That is no easy task. The Aeron brilliantly anticipated the Digital Age by allowing workaholics to spend endless hours lashed to their computer screens without developing bedsores. With a mesh suspension system that conformed to a user's body shape, the Aeron generated more than $1.5 billion in revenue and looked so cool that it's still being used by Tina Fey on the sitcom 30 Rock and resides in the permanent collection of New York's Museum of Modern Art.

Though Herman Miller offers a dramatic story about how Embody began - the late, legendary Aeron designer Bill Stumpf told the company, "I think I've got one more in me" - the company really had no choice. Today's $2 billion U.S. office-chair market is crammed with competitors such as Steelcase (a chair called Leap) and Knoll (Life).

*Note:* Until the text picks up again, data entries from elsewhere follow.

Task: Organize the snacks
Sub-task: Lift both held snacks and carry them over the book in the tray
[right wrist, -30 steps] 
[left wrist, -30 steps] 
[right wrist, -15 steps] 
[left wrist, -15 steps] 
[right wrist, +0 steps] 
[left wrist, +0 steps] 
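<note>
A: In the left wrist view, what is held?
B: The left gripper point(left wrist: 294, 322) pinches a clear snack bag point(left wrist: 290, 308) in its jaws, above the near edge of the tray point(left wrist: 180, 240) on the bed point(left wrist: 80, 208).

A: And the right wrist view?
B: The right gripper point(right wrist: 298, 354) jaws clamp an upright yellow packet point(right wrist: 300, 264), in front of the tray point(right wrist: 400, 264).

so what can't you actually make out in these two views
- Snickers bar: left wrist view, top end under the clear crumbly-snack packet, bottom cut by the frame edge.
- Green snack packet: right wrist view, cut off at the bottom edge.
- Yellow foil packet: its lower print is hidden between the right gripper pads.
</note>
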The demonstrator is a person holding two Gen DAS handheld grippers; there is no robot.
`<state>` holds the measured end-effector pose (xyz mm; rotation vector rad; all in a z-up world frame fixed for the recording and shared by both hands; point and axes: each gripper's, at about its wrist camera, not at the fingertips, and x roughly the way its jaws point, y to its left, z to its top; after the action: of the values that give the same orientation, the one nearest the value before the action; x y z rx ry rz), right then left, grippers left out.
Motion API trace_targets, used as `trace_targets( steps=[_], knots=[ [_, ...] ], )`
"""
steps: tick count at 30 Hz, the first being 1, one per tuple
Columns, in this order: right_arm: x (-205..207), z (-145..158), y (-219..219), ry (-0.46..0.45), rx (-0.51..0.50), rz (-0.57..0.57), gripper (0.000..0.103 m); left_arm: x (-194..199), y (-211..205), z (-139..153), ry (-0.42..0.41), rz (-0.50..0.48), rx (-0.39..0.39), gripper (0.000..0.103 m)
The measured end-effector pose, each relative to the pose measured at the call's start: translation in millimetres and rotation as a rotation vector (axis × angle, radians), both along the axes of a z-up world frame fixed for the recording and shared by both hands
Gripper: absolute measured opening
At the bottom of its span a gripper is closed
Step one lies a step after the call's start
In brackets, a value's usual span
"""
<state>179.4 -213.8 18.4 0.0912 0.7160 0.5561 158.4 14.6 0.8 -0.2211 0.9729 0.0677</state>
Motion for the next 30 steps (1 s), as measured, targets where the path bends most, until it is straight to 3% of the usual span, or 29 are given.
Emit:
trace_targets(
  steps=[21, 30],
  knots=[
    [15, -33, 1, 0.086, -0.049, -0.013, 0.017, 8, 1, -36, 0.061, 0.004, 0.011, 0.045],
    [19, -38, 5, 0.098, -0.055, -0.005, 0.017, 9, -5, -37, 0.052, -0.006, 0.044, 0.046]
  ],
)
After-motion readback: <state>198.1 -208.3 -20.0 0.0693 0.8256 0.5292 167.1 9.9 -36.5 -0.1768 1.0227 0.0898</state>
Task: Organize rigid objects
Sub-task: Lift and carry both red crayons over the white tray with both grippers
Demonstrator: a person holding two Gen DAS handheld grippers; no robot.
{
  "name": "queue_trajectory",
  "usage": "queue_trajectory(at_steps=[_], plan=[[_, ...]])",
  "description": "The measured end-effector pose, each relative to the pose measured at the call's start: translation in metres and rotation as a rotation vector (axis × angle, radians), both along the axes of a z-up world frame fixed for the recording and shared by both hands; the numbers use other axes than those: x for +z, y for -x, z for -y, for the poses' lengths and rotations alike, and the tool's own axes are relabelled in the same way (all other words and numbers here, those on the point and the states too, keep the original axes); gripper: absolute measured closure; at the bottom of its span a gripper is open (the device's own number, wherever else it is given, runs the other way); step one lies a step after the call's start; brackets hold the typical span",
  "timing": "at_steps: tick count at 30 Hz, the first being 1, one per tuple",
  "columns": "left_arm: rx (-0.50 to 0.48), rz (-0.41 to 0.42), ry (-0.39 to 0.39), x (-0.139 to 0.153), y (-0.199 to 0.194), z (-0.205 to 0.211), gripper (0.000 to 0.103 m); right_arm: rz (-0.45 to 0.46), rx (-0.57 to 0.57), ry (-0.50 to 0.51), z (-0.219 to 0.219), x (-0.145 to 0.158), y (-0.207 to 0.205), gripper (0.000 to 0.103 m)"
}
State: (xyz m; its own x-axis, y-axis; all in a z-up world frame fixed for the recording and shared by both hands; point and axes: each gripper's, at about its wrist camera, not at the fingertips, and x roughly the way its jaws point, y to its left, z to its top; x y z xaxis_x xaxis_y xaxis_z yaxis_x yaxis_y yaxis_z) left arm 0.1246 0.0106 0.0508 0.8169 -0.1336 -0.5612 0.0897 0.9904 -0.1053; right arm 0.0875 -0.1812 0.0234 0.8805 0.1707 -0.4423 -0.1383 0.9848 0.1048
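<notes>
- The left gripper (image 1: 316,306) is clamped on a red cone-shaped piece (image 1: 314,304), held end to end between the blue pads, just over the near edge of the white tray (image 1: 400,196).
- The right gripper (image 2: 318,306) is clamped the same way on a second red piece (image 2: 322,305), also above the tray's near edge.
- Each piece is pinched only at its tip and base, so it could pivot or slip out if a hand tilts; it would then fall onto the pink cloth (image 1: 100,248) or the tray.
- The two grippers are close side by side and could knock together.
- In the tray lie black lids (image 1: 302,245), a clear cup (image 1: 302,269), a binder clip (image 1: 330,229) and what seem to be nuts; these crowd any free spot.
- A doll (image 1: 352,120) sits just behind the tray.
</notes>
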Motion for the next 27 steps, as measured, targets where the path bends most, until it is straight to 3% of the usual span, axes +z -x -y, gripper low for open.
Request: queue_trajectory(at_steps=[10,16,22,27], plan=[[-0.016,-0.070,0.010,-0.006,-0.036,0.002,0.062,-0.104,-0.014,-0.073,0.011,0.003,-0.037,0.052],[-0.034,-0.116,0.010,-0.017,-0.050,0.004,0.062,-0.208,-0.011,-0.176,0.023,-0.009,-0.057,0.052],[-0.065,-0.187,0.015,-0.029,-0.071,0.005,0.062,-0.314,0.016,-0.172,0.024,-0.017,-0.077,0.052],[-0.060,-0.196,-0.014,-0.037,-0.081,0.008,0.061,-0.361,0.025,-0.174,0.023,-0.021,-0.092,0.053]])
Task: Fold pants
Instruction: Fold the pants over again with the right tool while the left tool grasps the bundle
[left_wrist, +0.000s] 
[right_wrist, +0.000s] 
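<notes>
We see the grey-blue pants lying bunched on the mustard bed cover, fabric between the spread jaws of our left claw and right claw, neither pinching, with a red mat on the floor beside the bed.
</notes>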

So Herman Miller decided, in the words of exec Don Goeman, to grow a new chair. "That's a pure notion of high aspiration in embarking on a journey of learning and discovery," he explains. That's how chair people talk. In 2002, Stumpf and his studio partner Jeff Weber embarked; they created a prototype just before Stumpf died in 2006 at age 70.

Herman Miller (MLHR) rhapsodizes about the Embody's ergonomics, but the appeal is really the technology. Take the four-layer seat. Flip the chair upside down and you'll see black elastic bands that provide universal suspension. A second layer of plastic coils provides extra support, and a third layer of plastic hexagons moves independently as users shift their weight. Finally, the seat cover allows air to pass through, cooling the user's body.

Then there's the look. That back is primarily functional. But rather than hide it, Herman Miller prefers to play it up. "We like to say that form and function are one," says Weber.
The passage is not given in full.